Multiple sclerosis affects millions of people worldwide, but the underlying cause and triggering factors remain unknown. Now scientists are looking to the gut microbiome for answers.

In multiple sclerosis (MS), the immune system attacks the myelin coating that surrounds the axons connecting nerve cells. The resulting damage leads to symptoms, such as muscle weakness, fatigue, and vision problems.

While the cause of MS is unknown, researchers have hypothesized that gut bacteria might play a crucial role.

Emerging evidence shows that the gut microbiome is an important factor underlying a variety of conditions including heart disease, cancer, metabolic disease, and mental health.

The gut-brain link goes beyond mood disorders, however, and research has linked gut microbiome dysbiosis to Parkinson’s disease and, more recently, the development of MS.

A new study published in the journal Science Translational Medicine now suggests that the gut may trigger the harmful immune response that causes the myelin damage (called demyelination) in MS.

The study’s authors previously looked at how specialized immune cells (T and B cells) communicate with each other to set off demyelination.

In the current study, the researchers identified other T-cell activation pathways.
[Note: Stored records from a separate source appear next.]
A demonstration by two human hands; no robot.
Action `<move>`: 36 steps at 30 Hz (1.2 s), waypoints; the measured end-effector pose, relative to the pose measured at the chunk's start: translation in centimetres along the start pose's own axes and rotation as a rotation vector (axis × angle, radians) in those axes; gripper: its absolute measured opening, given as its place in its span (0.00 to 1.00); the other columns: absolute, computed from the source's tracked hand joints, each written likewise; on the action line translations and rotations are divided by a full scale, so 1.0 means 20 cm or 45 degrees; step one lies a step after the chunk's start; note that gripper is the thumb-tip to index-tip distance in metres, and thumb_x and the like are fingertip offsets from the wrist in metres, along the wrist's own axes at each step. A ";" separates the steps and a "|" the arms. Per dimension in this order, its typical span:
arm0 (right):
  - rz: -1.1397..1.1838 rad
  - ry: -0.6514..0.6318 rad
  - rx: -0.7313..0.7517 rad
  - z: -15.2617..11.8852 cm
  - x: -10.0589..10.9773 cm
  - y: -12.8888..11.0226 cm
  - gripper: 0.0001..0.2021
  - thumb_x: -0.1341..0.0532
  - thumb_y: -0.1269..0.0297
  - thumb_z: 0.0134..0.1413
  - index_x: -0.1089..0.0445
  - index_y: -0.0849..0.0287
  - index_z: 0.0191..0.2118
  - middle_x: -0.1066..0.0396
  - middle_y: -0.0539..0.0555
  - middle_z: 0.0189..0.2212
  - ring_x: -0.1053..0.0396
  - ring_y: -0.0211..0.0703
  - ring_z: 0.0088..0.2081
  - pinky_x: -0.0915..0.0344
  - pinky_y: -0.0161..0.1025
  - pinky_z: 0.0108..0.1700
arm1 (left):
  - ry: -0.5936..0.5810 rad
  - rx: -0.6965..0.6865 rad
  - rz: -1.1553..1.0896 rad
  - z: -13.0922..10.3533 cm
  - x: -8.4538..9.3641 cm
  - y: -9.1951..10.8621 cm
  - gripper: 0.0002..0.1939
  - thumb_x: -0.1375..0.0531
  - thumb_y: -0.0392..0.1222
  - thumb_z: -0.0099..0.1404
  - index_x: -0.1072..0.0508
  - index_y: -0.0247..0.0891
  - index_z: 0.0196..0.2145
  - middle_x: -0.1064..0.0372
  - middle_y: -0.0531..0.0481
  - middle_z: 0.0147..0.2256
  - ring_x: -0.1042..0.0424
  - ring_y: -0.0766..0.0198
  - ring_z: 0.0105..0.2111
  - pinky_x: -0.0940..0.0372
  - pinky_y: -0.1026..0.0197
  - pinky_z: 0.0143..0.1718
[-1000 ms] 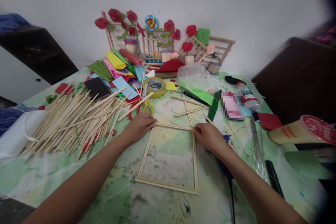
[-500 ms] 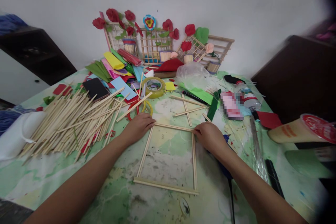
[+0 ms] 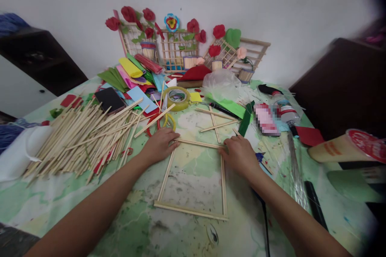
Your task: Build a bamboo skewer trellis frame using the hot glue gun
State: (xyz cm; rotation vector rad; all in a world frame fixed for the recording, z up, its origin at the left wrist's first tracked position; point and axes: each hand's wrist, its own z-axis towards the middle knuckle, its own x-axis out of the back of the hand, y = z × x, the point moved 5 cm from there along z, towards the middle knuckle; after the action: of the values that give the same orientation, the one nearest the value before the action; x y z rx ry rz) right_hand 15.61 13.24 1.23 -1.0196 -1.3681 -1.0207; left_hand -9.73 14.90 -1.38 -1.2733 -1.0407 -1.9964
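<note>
A four-sided frame of thin wooden sticks [image 3: 223, 186] lies on the table in front of me. Its far side is a stick [image 3: 197, 143] that I pinch at both ends. My left hand [image 3: 159, 144] is closed on the left end, and my right hand [image 3: 239, 156] is closed on the right end near the corner. The thicker near stick [image 3: 190, 211] rests across the bottom of the frame. Just beyond the hands lie several loose crossed sticks [image 3: 213, 122]. Scissors [image 3: 170, 121] with red and yellow handles are beside my left hand, partly under sticks.
A big pile of sticks [image 3: 78, 140] spreads on the left. Clear tape [image 3: 176, 98] and coloured paper [image 3: 131, 68] lie farther back. Stick trellises with paper flowers [image 3: 179, 50] lean on the wall. At right are a drink cup [image 3: 334, 148], a plastic bottle [image 3: 288, 112] and a cable [image 3: 266, 225].
Both hands keep their grip at the far stick. The right hand's fingers have shifted slightly up onto its end, and the stick sits slightly differently at the corners.
</note>
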 end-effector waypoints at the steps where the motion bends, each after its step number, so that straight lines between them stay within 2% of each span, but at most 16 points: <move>1: 0.002 0.013 0.003 0.00 0.00 -0.01 0.11 0.42 0.59 0.53 0.28 0.60 0.33 0.28 0.59 0.33 0.35 0.52 0.41 0.46 0.42 0.41 | 0.002 0.010 -0.005 0.00 0.00 0.00 0.16 0.45 0.46 0.64 0.27 0.35 0.45 0.30 0.41 0.39 0.33 0.53 0.43 0.38 0.50 0.46; 7: 0.042 0.023 0.041 0.01 -0.03 -0.04 0.10 0.42 0.60 0.51 0.29 0.60 0.36 0.30 0.59 0.34 0.36 0.52 0.41 0.47 0.43 0.42 | 0.001 0.063 -0.012 0.01 0.00 0.02 0.16 0.44 0.46 0.62 0.27 0.34 0.43 0.31 0.42 0.37 0.33 0.54 0.42 0.38 0.51 0.47; 20: 0.040 -0.035 0.039 0.02 -0.03 -0.03 0.08 0.44 0.65 0.52 0.29 0.61 0.35 0.29 0.60 0.34 0.36 0.52 0.41 0.48 0.42 0.41 | 0.015 0.030 -0.004 0.00 -0.01 0.02 0.13 0.44 0.44 0.61 0.26 0.37 0.41 0.32 0.44 0.36 0.34 0.54 0.42 0.39 0.51 0.47; 26: 0.028 -0.045 0.043 0.02 -0.03 -0.03 0.08 0.44 0.66 0.53 0.30 0.61 0.33 0.29 0.60 0.34 0.36 0.51 0.41 0.48 0.42 0.41 | -0.003 0.029 -0.007 0.01 0.00 0.03 0.14 0.44 0.43 0.61 0.26 0.34 0.41 0.32 0.43 0.36 0.34 0.54 0.41 0.39 0.51 0.46; 33: 0.026 -0.048 0.044 0.02 -0.02 -0.03 0.08 0.43 0.63 0.53 0.30 0.61 0.34 0.29 0.59 0.34 0.36 0.51 0.41 0.47 0.42 0.42 | 0.009 0.014 -0.001 0.00 0.00 0.02 0.15 0.44 0.44 0.61 0.27 0.35 0.42 0.32 0.43 0.37 0.34 0.54 0.42 0.39 0.51 0.46; 36: 0.038 0.029 0.026 -0.01 0.02 0.00 0.11 0.44 0.60 0.56 0.29 0.62 0.35 0.29 0.60 0.35 0.36 0.52 0.42 0.47 0.43 0.43 | 0.024 0.019 -0.010 -0.01 0.00 0.01 0.16 0.44 0.46 0.62 0.28 0.36 0.44 0.32 0.43 0.38 0.34 0.54 0.42 0.39 0.50 0.47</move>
State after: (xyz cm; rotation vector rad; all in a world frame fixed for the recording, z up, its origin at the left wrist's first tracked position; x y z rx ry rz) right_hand 15.62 13.06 1.61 -1.0076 -1.3382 -0.9914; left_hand -9.66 14.70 -1.45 -1.2421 -1.0516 -1.9989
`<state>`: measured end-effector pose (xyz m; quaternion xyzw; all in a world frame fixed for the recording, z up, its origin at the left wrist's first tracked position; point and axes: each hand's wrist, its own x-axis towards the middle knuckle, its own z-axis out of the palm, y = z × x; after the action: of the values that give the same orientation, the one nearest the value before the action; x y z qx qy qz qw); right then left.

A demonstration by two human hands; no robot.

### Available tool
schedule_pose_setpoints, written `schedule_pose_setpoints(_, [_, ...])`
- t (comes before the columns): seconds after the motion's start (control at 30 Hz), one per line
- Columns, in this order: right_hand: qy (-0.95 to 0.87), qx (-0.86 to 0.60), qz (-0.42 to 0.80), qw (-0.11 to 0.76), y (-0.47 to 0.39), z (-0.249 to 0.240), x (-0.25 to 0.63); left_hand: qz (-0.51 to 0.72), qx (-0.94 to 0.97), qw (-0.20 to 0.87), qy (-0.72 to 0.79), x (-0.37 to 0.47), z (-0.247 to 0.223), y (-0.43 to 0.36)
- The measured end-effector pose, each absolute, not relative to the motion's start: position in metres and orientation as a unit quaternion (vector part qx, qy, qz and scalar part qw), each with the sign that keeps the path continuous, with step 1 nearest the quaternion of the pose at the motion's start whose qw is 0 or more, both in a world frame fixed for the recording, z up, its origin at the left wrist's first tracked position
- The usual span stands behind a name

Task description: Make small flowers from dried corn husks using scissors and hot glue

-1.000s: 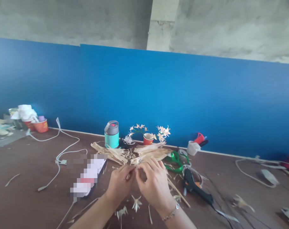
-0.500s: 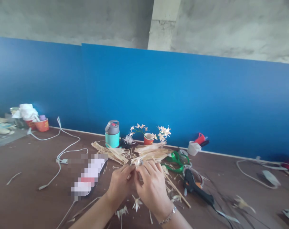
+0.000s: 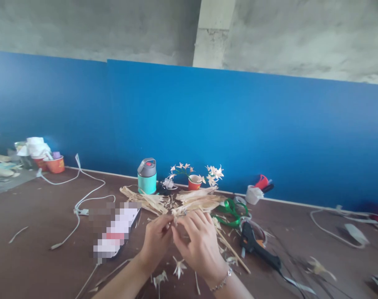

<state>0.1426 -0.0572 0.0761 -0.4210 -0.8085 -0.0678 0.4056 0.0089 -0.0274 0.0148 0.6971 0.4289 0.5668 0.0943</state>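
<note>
Both hands meet over the brown table, just in front of the dried husks [image 3: 198, 201]. My left hand [image 3: 157, 234] is closed, with its fingertips pinched on a small pale piece [image 3: 175, 216]. My right hand [image 3: 197, 236] is curled against the same piece from the other side, its fingers bent and thumb pointing to the left hand. The piece is too small to make out well. A pale husk flower [image 3: 179, 267] lies below the hands, and a ragged husk scrap [image 3: 160, 278] is to its left.
Behind stand a teal jar [image 3: 147, 178] and a red cup [image 3: 194, 182] with flower stems. Right are green ribbon [image 3: 231, 211], a wooden stick [image 3: 235, 253], a black glue gun [image 3: 259, 247] and a white cup [image 3: 254, 194]. A blurred-out device [image 3: 116, 230] and white cables [image 3: 83, 201] lie left.
The fingertips have shifted slightly, and my right thumb and index finger are spread a little wider. The small pale piece has moved slightly left and down between the hands.
</note>
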Motion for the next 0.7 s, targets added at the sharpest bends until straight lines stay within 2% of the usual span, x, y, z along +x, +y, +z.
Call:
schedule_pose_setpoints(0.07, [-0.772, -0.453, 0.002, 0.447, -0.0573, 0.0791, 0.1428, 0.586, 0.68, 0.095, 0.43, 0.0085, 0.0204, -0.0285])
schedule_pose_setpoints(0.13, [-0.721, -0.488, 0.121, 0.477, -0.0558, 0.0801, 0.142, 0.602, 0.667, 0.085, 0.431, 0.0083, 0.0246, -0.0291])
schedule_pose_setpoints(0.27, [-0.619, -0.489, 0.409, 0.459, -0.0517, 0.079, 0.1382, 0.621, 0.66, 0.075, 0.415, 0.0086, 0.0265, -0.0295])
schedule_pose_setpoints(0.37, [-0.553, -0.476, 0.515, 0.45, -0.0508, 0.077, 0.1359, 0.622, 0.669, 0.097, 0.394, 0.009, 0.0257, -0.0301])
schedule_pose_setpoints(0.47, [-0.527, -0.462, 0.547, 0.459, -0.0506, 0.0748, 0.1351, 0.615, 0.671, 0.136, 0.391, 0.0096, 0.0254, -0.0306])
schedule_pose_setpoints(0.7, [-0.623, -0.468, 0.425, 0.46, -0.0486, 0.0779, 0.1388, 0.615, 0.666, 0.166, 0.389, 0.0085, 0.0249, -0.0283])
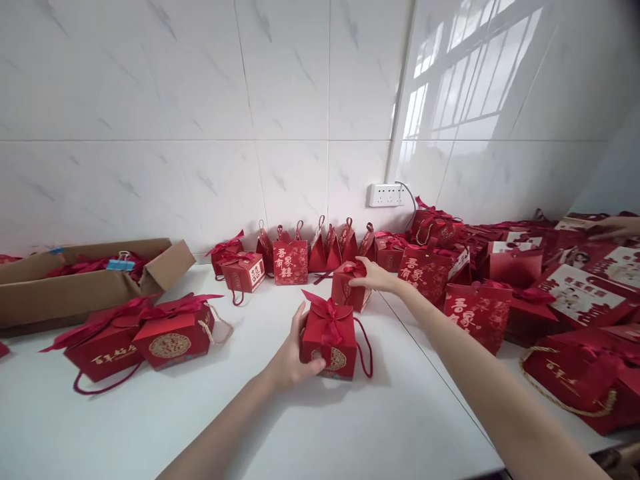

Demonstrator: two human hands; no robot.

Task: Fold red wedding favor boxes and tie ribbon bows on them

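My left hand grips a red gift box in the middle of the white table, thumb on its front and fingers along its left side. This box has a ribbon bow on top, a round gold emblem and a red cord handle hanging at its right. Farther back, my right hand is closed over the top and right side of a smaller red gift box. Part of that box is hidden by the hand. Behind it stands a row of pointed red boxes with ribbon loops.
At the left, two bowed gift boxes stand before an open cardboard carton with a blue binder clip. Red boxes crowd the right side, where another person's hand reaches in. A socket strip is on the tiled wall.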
They found that a protein called GDP-L-fucose synthase is produced by certain gut bacteria in the intestines of people with MS and can activate T cells.

In one particular group of people with MS who have the HLA-DRB3* genetic variant, the gut microbiome appeared to play a much greater role in triggering demyelination than previously suspected.

The scientists hope that this new information can be used to develop better MS treatments.

Current therapies target the whole immune system, which means that, while helping counteract the harmful damage that causes MS, it also weakens helpful immune responses.

The research team hopes to be able to use GDP-L-fucose synthase to target harmful MS-specific T cells, while leaving the rest of the helpful immune response intact.

Reference:

Planas, R., et al. (2018). GDP-l-fucose synthase is a CD4+ T cell–specific autoantigen in DRB3* 02: 02 patients with multiple sclerosis. Science translational medicine, 10(462), eaat4301.